Given material:
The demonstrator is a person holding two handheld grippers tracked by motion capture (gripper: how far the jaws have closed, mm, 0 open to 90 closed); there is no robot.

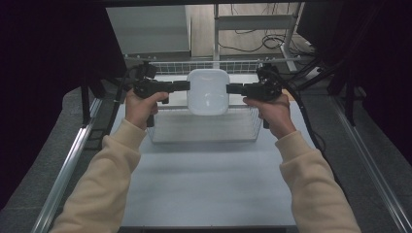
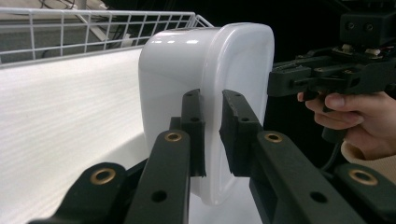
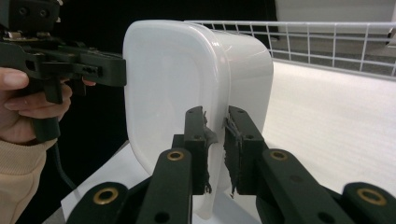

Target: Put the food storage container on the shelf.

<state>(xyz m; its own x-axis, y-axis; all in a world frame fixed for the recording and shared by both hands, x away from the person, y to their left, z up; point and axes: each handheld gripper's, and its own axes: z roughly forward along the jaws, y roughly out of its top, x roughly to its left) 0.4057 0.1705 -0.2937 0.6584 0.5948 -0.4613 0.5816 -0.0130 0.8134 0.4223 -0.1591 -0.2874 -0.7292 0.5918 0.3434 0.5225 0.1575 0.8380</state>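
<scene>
Nearest the camera in the high view, two cream sleeves point(image 1: 111, 179) rise from the bottom edge toward the bare grey table point(image 1: 209, 179). Beyond them, the left gripper point(image 1: 184, 86) comes in from nine o'clock and the right gripper point(image 1: 230, 88) from three o'clock, each with its jaws pinched narrow on the rim of a white plastic tub point(image 1: 208, 91). The left gripper view shows its pads point(image 2: 192, 126) clamped either side of the thin wall, and the right gripper view shows the same on the opposite edge. Gripping both sides likely keeps the light, bulky tub level and stops it swinging. It hangs above the wire basket point(image 1: 204, 127) at twelve o'clock, clear of the mesh.
</scene>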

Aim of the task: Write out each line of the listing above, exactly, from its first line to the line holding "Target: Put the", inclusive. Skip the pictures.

The answer:
The demonstrator is a person holding two handheld grippers tracked by motion capture (gripper: how far the jaws have closed, mm, 0 open to 90 closed); there is no robot.


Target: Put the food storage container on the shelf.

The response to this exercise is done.